BEGIN

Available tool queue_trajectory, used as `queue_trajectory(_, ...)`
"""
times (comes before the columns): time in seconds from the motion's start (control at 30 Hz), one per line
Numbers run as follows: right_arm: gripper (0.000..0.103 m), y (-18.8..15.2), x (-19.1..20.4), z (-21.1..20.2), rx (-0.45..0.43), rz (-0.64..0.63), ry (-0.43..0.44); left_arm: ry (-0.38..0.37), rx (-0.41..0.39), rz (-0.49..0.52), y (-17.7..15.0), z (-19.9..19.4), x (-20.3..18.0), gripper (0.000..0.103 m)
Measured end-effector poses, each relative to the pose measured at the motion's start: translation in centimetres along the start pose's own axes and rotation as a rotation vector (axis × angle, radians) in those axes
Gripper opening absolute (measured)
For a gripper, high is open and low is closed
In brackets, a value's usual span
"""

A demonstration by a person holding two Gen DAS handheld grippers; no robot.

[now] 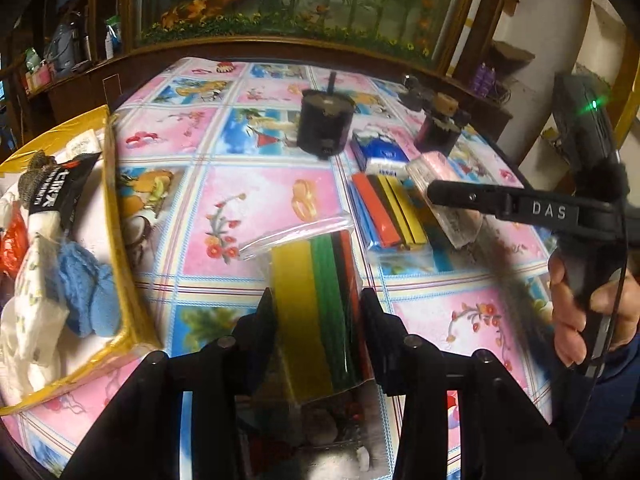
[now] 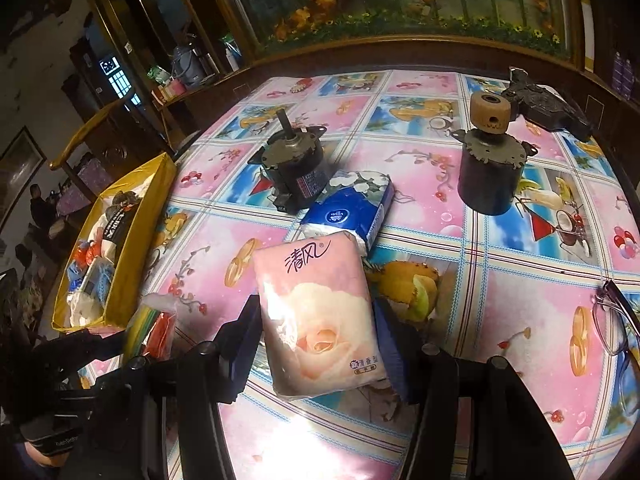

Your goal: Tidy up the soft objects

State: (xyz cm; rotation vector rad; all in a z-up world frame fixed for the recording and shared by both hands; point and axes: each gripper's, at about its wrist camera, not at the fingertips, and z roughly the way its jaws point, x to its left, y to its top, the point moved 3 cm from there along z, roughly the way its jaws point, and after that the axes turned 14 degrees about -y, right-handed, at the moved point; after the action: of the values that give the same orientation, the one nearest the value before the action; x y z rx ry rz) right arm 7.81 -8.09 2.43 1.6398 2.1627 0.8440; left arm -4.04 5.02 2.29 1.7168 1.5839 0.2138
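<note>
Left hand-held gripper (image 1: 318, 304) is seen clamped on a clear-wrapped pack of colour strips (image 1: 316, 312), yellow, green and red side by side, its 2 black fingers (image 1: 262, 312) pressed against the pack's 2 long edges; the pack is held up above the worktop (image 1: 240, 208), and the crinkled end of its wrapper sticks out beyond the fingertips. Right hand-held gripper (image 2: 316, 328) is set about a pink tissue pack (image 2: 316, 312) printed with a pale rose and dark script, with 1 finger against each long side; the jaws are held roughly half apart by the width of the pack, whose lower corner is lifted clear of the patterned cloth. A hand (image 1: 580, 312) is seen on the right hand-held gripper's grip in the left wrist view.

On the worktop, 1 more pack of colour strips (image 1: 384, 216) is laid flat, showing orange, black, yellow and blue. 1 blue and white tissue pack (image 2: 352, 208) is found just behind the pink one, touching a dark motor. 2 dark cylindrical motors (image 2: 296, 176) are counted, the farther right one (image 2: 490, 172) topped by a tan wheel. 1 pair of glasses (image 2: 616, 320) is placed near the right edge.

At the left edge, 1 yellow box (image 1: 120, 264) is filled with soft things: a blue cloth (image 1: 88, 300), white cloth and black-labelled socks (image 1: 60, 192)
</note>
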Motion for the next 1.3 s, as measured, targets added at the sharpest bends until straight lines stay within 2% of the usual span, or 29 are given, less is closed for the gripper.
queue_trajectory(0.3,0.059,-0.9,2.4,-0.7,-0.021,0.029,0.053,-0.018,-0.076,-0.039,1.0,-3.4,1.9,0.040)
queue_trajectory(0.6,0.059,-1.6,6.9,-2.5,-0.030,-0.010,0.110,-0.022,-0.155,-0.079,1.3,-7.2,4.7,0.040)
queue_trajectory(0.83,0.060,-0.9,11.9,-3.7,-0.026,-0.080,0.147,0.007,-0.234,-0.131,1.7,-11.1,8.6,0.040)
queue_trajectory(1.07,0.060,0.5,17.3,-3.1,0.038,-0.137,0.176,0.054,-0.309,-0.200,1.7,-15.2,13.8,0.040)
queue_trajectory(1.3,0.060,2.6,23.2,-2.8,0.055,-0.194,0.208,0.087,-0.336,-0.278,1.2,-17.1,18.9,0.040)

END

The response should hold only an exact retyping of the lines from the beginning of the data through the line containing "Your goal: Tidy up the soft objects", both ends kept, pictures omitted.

▶ RESULT:
Available tool queue_trajectory, used as `queue_trajectory(_, ...)`
"""
times (comes before the columns): time in seconds from the motion's start (control at 30 Hz), one per line
Numbers run as follows: right_arm: gripper (0.000..0.103 m), y (-18.8..15.2), x (-19.1..20.4), z (-21.1..20.2), rx (-0.45..0.43), rz (-0.64..0.63), ry (-0.43..0.44); left_arm: ry (-0.38..0.37), rx (-0.41..0.39), rz (-0.49..0.52), y (-17.7..15.0), z (-19.9..19.4), x (-20.3..18.0), gripper (0.000..0.103 m)
Measured end-effector poses, each relative to the pose measured at the motion's start: translation in centimetres along the start pose's own axes and rotation as a rotation vector (axis × angle, radians) in those axes
Gripper opening absolute (measured)
For a gripper, high is open and low is closed
In brackets, a value's usual span
"""

A demonstration by a person holding two Gen DAS handheld grippers; no robot.

[now] 
[now] 

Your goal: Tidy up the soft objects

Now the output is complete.